> Aim of the exercise:
Tell how many lines below include the word "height". Only the number should appear.

> Excerpted records:
+ + + +

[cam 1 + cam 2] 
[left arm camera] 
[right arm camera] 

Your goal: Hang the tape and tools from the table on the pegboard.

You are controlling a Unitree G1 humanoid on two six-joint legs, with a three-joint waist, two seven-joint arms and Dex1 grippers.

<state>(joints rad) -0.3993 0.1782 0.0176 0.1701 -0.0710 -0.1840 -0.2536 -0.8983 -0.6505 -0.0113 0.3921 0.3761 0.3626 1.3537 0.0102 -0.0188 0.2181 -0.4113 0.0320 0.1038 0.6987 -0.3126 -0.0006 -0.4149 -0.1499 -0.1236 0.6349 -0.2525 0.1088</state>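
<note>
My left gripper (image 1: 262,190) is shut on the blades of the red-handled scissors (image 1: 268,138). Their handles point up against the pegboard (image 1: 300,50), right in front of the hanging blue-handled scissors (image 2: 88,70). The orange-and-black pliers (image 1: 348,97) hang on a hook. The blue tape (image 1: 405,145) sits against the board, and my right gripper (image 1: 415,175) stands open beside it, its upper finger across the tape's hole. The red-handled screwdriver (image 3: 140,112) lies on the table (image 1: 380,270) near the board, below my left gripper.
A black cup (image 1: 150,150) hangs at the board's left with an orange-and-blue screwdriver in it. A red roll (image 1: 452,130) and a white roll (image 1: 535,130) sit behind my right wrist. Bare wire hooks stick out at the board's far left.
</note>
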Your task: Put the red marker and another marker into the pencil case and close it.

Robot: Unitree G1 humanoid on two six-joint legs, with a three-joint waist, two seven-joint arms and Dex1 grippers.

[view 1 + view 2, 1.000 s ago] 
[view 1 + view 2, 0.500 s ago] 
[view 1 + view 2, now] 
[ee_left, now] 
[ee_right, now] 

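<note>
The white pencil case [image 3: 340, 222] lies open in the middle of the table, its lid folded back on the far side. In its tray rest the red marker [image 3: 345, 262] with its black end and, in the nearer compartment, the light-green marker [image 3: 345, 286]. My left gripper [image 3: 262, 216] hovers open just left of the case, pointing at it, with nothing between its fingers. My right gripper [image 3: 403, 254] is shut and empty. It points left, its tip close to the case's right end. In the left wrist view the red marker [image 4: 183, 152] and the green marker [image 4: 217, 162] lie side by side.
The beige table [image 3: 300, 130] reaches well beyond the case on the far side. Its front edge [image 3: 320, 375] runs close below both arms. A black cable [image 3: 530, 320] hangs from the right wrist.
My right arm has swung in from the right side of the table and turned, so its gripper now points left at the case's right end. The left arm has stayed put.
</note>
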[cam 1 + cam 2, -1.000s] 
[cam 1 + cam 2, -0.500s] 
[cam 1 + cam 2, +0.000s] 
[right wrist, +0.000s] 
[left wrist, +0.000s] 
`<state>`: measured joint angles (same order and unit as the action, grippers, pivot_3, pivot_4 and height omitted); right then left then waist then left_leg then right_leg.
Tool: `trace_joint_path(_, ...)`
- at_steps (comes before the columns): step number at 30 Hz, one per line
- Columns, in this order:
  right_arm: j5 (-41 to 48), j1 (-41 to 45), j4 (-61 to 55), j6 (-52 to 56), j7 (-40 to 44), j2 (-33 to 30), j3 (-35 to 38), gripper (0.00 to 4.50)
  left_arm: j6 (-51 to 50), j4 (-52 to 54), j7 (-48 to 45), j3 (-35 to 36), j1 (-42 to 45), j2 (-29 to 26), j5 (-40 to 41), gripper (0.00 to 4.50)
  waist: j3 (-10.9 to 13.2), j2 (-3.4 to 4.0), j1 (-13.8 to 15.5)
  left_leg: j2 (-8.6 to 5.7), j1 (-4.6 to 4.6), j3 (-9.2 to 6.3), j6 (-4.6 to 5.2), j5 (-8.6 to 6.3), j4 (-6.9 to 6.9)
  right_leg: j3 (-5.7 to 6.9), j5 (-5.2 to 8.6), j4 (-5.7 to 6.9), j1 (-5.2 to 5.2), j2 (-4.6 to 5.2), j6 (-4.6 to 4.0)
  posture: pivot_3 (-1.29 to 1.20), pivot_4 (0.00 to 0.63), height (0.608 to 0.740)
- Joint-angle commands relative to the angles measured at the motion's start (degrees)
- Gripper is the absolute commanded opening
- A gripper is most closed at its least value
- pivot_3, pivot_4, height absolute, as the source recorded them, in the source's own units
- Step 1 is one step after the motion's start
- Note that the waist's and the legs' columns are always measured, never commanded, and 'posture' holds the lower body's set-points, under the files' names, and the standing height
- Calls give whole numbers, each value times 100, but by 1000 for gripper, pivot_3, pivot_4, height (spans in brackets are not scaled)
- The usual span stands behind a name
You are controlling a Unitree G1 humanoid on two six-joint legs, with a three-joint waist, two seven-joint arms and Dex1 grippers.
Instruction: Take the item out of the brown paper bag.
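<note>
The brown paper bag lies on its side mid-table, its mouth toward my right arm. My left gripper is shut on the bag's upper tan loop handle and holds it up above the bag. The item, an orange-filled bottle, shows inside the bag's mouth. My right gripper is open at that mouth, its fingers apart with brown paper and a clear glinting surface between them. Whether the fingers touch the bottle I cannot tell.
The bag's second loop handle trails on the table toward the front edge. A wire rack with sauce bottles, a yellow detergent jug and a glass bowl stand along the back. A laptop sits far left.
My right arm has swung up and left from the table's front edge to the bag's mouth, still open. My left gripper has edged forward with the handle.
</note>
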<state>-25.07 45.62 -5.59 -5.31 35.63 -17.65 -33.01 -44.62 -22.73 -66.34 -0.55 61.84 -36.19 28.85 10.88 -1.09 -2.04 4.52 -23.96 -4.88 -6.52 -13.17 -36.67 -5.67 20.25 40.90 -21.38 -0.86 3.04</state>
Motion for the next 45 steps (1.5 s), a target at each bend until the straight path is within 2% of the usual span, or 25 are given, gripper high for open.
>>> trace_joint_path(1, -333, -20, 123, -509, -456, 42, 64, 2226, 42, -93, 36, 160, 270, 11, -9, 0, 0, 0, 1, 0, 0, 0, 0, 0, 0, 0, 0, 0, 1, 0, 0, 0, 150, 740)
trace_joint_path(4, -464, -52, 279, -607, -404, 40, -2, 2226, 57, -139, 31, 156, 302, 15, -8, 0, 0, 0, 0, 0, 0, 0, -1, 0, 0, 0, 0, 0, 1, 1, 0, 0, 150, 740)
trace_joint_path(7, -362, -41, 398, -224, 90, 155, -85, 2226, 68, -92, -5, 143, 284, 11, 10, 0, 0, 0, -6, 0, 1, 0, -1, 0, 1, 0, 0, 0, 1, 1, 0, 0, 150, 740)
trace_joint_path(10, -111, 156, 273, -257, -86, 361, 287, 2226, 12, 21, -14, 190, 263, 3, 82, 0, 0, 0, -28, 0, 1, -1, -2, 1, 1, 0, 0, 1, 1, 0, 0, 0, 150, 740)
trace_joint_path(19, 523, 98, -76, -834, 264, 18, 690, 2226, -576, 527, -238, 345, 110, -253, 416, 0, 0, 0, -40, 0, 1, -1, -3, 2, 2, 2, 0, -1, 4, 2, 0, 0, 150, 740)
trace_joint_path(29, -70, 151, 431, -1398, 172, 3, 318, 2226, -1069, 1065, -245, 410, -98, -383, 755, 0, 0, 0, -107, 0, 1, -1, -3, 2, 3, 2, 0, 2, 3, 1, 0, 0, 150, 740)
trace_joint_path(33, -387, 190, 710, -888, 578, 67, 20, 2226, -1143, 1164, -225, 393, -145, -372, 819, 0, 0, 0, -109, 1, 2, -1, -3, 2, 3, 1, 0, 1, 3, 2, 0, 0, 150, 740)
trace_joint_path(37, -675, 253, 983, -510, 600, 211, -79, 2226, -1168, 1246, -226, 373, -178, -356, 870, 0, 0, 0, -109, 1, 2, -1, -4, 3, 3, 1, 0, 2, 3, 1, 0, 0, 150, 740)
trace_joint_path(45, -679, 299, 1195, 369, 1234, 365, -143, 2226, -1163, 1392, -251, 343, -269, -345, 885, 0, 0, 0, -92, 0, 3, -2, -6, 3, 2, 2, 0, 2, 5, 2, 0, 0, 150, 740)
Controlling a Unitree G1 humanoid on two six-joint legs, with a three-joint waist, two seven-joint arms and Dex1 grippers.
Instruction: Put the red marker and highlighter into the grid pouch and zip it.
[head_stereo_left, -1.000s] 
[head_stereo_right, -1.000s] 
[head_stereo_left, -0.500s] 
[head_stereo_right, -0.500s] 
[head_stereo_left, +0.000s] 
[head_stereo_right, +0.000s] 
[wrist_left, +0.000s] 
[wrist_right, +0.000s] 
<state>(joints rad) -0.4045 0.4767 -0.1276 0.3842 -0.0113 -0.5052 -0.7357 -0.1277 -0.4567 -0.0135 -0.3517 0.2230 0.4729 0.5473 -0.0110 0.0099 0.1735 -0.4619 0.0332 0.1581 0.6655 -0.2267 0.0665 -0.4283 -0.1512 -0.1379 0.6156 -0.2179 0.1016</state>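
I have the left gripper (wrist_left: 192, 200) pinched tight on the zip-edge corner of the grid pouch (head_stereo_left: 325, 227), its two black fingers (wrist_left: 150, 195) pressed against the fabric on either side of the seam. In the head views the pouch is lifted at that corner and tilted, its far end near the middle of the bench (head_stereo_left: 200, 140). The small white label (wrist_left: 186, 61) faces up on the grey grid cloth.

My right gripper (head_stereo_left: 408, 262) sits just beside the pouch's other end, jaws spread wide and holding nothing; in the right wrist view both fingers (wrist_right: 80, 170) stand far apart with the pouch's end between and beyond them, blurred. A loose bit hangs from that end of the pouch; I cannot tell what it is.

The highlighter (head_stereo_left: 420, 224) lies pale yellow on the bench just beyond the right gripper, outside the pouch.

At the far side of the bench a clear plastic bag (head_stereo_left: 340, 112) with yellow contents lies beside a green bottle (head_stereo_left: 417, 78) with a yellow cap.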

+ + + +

> Task solution:
5